Ora però vi lascio ad una nuova lettura.

ps. in questo capitolo ho alzato il rating e, sì, ci sarà una scena che i deboli di stomaco non apprezzeranno. Leggetela digiuni, ok?

 

I  DE FLORIE

 

Alcune settimane dopo, la contessa si interessò nuovamente a me.

-Rosalie, cara- cinguettò, con quella voce detestabile- ho appena ricevuto una lettera da parte di una mia cara amica... la marchesa Renée de Florie. Mi ha gentilmente invitato nella sua nuova dimora a Orleans. Ha detto che suo marito ha appena allestito l'inaugurazione di due nuove stanze e penso che sia il momento di andare.-

La guardai interdetta.

-Dobbiamo lasciare questa casa?- chiesi perplessa.

Non mi piaceva stare in quella dimora fredda e perfetta e mi irritava dover passare del tempo con quella donna ipocrita. Andare a Orleans, poi, significava dover allontanarmi dalla dimora dei De Jarjayes...un pensiero che mi demoralizzava.

-Certo, mia cara- rispose questa, come se avessi detto una sciocchezza- abbiamo necessità di andare a conversare con quella gentildonna. Imparerete come la nobile arte del salotto sia un requisito fondamentale per noi dame.-

Aggrottai la fronte.

-Io non voglio diventare una dama.- sentenziai.

La Polignac, per tutta risposta, cominciò a ridere. Un suono irritante. La sua voce da soprano, in quelle occasioni, diventava stridula e faceva fischiare le orecchie. Finii con l'odiare la sua risata, quasi senza sapere il perché, ancor prima di capire le sue parole. Le avevo detto il vero. Essere un'aristocratica non mi interessava. Malgrado avessi conosciuto Oscar e sua madre, nonostante fossi stata abbagliata dalla bellezza della regina, la mia opinione sui nobili non era minimamente cambiata. Di certo, se avessi dovuto scegliere tra la mia vecchia casa e la nuova vita che stavo conducendo, avrei indubbiamente preferito la prima.

Quell'esistenza patetica che stavo subendo non mi piaceva e, soprattutto, non mi andava a genio la contessa.

-Oh, tu lo diventerai- disse tranquilla- e sai che è così.
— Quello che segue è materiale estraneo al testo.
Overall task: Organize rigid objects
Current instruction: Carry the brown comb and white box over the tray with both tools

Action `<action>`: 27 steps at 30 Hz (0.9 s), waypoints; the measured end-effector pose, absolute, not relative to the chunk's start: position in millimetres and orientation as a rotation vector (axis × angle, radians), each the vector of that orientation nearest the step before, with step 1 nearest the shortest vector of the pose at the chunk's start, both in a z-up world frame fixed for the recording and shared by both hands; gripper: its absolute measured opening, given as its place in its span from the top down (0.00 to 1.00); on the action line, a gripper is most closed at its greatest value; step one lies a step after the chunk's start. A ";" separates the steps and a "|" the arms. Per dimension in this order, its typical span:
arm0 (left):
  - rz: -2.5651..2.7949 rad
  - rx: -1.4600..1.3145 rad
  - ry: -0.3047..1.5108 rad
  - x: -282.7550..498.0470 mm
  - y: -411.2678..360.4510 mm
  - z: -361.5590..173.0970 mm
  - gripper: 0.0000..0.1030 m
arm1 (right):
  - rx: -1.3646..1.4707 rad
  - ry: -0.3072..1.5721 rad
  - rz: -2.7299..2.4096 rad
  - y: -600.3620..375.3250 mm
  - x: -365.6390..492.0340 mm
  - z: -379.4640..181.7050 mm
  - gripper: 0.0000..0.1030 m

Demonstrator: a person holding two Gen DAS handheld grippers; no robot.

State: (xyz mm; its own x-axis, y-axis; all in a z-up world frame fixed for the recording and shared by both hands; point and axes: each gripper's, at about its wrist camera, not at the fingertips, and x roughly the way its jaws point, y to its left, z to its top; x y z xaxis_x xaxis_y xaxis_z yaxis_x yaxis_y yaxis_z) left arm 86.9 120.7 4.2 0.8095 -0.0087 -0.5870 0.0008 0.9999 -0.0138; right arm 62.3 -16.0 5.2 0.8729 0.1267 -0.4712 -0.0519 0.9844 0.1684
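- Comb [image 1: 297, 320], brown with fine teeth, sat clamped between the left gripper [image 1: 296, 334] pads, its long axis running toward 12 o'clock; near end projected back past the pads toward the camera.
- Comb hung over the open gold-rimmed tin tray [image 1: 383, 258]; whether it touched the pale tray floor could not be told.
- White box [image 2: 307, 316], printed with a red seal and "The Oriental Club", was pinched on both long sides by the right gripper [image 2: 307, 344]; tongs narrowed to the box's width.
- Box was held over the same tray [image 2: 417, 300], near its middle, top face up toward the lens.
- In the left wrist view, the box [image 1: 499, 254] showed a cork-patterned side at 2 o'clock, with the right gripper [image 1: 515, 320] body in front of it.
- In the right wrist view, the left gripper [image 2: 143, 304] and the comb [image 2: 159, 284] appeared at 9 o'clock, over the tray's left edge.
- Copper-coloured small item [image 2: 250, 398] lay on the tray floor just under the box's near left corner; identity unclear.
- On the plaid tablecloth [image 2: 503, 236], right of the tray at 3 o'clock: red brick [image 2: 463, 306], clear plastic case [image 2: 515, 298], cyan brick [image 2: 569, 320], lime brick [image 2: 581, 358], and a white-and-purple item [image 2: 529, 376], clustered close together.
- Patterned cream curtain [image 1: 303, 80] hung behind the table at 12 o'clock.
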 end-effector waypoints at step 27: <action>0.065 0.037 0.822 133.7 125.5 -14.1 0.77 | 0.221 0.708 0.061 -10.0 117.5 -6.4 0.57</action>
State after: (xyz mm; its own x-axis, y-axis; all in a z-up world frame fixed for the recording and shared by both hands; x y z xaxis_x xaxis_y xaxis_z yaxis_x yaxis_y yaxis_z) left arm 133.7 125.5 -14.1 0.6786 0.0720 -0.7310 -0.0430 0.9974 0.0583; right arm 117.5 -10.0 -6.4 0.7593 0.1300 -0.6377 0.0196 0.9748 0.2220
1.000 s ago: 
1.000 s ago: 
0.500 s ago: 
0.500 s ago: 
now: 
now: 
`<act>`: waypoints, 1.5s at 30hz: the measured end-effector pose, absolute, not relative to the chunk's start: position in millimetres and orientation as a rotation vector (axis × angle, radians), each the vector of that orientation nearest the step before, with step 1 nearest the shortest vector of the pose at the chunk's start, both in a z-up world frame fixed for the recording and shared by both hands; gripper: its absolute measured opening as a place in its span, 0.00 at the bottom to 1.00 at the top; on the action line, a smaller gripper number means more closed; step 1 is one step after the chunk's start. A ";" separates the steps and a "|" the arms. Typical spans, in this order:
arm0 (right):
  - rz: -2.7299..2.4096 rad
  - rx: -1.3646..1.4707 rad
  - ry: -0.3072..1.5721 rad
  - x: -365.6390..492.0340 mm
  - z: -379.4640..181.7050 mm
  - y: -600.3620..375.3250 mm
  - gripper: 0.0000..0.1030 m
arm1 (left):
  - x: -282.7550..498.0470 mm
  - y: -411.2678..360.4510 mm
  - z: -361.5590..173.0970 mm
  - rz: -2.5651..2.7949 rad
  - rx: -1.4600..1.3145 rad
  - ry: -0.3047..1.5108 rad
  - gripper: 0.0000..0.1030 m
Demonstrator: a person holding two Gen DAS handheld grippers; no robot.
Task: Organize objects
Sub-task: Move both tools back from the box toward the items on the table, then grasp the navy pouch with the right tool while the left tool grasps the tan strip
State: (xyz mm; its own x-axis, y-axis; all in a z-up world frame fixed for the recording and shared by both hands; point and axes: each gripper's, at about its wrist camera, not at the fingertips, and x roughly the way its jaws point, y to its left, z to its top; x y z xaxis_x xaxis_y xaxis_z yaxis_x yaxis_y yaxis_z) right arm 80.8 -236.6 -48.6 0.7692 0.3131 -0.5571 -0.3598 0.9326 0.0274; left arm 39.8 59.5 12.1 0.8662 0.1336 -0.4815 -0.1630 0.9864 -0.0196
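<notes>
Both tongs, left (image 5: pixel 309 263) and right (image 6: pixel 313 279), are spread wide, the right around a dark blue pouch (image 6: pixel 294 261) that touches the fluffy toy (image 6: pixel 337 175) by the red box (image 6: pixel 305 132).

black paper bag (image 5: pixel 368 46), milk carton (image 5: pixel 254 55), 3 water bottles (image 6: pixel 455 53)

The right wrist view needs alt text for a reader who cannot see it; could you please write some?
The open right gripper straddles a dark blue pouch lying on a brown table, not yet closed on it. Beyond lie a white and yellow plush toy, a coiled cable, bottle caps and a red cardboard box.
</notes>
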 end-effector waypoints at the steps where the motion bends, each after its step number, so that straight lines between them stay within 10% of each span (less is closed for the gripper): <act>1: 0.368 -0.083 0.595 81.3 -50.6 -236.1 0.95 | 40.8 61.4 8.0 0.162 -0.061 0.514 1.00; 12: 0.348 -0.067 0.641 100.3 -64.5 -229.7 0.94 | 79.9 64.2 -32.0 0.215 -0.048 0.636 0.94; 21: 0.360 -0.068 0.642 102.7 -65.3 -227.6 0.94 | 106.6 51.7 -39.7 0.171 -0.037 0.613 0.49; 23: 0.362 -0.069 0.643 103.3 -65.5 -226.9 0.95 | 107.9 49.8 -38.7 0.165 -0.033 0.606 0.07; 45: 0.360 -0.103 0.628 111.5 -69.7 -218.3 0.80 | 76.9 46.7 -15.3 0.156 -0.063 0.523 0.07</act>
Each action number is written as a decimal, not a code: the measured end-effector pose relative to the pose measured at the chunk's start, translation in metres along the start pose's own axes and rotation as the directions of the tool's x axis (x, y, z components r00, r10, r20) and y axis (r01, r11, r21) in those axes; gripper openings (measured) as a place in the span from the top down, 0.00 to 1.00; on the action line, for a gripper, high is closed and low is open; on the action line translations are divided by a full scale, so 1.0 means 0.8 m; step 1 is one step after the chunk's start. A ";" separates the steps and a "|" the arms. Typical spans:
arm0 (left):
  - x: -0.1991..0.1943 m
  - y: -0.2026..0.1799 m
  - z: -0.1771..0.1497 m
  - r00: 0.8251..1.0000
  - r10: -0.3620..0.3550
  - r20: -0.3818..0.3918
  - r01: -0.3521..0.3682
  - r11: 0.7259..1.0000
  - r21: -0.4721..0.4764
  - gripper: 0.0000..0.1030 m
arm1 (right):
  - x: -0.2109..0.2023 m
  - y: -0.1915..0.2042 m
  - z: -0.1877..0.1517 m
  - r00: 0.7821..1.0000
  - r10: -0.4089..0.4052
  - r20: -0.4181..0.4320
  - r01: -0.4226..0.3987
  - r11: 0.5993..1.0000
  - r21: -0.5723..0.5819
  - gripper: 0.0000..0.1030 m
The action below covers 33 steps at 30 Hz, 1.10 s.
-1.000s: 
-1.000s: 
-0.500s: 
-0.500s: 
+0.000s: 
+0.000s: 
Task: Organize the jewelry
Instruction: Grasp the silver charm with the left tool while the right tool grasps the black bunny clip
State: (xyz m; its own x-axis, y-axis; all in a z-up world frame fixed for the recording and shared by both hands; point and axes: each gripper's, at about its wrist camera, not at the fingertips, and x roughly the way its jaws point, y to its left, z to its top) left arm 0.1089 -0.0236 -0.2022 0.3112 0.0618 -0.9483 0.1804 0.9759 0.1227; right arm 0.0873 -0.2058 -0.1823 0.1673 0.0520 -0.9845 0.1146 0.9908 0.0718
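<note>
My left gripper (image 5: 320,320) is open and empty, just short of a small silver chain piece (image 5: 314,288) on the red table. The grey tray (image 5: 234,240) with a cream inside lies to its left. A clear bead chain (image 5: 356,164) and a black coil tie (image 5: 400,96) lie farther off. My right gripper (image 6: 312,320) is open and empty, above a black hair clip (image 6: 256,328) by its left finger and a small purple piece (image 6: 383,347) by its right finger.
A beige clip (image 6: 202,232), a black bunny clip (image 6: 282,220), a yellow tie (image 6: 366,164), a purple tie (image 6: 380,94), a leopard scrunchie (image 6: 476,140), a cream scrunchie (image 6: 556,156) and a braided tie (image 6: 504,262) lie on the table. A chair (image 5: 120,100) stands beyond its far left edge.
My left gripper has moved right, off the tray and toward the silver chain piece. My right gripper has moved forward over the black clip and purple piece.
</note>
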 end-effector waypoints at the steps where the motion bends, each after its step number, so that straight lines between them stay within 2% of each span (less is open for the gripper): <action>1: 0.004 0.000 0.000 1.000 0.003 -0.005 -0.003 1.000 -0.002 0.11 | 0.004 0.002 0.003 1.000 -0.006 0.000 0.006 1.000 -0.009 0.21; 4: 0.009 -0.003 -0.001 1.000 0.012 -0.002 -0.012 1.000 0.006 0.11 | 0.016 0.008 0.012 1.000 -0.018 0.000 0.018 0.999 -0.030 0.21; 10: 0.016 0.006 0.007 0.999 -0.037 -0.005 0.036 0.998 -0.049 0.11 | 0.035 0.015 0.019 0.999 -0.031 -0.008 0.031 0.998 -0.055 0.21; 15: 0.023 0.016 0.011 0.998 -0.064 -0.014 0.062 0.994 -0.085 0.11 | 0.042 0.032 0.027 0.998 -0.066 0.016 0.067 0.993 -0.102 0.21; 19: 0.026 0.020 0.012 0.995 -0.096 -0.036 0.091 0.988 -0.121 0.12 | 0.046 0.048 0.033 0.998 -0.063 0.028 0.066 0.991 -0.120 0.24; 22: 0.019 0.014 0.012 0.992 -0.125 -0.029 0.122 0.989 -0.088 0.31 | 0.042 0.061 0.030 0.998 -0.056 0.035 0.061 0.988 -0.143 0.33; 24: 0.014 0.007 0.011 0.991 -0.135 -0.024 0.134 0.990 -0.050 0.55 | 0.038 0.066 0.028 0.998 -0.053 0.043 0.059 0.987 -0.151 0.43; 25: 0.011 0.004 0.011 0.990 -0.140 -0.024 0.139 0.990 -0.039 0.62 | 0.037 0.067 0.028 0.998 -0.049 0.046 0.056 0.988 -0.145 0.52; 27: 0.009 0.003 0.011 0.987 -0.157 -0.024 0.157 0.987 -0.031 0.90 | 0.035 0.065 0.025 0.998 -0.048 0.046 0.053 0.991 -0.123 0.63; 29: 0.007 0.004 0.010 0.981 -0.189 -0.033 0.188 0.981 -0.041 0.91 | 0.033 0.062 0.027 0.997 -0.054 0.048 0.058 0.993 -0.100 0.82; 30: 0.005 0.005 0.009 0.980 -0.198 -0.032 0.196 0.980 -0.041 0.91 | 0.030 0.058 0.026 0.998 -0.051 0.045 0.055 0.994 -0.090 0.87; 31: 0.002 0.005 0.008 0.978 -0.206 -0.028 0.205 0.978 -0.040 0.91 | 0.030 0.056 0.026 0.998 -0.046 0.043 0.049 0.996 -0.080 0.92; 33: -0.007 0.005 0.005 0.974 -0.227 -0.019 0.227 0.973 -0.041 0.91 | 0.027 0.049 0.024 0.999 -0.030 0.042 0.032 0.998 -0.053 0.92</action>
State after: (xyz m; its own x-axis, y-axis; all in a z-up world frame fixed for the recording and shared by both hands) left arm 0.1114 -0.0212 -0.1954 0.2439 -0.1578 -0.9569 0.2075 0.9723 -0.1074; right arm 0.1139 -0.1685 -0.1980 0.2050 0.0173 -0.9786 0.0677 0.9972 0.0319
Hai tutte le doti per diventarlo e, in cuor tuo, questo è il posto dove hai sempre sognato di vivere. Anche la tua cara Jeanne, quando viveva con te, aveva questi sogni. Tutte le ragazze sognano di vivere come principesse, essere servite e riverite, vivere in uno splendido castello, ammirate da tutti...e sai che ho ragione.-

Io non risposi...e non proferii parola per tutto il tempo che intercorse per i preparativi delle carrozze per il viaggio.

Anche il conte venne con noi, anche se in una carrozza diversa.

La scusa ufficiale era che, in questo modo, con il mezzo tutto a sua disposizione, avrebbe potuto distendere meglio la gamba dolorante.

Non ne compresi subito la ragione...ma quando lo capii non potei fare a meno d'invidiarlo. Per tutta la durata del tragitto, quella donna non fece altro che ciarlare di sciocchezze, a cui io non rispondevo. Non seppi nemmeno di cosa stesse parlando. Non mi interessava. Le sue maniere erano ai miei occhi assolutamente fastidiose e, sebbene non la avversassi troppo, era chiaro che non la amavo.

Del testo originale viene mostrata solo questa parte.